*WHAT THE EXERCISE ASKS*. From the data that follows, copy every line holding the string "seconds".
====================
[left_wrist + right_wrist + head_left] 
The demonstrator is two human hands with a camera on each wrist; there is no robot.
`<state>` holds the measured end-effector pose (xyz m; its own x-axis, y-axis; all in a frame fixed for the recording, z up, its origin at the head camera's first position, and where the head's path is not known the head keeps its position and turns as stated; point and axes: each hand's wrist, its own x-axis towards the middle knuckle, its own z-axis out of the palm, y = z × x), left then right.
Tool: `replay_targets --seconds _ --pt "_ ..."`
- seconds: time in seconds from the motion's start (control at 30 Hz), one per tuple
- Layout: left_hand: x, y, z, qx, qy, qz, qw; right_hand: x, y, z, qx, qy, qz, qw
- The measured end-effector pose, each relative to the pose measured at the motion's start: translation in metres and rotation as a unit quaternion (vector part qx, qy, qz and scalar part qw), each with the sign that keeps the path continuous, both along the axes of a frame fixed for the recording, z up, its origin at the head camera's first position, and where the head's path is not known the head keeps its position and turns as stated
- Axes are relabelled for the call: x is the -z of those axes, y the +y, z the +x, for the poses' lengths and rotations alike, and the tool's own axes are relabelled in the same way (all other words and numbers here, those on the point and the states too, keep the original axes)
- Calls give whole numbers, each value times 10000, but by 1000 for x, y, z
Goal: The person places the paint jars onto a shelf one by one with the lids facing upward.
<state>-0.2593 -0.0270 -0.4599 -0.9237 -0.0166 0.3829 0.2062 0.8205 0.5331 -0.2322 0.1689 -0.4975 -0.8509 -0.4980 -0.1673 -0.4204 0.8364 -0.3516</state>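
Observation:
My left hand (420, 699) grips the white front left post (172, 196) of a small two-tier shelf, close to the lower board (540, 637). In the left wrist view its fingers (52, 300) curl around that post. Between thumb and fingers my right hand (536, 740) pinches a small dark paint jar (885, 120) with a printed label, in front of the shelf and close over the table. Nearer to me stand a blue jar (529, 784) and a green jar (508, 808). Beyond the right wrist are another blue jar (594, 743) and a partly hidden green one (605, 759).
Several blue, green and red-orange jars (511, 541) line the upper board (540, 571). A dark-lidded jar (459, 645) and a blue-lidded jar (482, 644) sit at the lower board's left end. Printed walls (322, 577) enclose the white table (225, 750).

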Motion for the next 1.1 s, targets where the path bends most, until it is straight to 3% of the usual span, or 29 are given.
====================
*YOUR RESPONSE*.
Tool: `replay_targets --seconds _ --pt "_ ..."`
- seconds: time in seconds from the motion's start (control at 30 Hz), one per tuple

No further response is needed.